# Activity:
What you return should be the full listing, exactly as given.

# Supplied material:

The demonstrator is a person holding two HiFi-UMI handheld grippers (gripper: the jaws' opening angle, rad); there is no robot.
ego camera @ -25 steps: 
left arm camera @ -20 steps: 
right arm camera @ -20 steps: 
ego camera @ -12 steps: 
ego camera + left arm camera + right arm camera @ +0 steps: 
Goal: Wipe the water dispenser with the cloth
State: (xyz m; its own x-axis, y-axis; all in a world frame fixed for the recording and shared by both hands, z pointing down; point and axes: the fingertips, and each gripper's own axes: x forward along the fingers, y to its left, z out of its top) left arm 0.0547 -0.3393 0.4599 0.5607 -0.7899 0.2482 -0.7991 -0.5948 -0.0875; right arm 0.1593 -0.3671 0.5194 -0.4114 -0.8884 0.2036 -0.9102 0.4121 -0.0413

# Expected output:
The demonstrator is a person holding two HiFi-UMI handheld grippers (gripper: the jaws' opening angle, rad); there is no robot.
ego camera @ -25 steps: 
left arm camera @ -20 steps: 
right arm camera @ -20 steps: 
ego camera @ -12 steps: 
ego camera + left arm camera + right arm camera @ +0 steps: 
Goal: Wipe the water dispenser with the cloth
State: (xyz m; its own x-axis, y-axis; all in a world frame fixed for the recording and shared by both hands, z pointing down; point and axes: the fingertips, and each gripper's own axes: x forward along the fingers, y to its left, z out of its top) left arm 0.0547 -0.3393 0.4599 0.5607 -0.7899 0.2482 -0.7991 -0.5948 -0.0875; right arm 0.1593 -0.3671 0.5194 -0.4114 -0.8884 0.2036 -0.9102 0.4121 -0.0413

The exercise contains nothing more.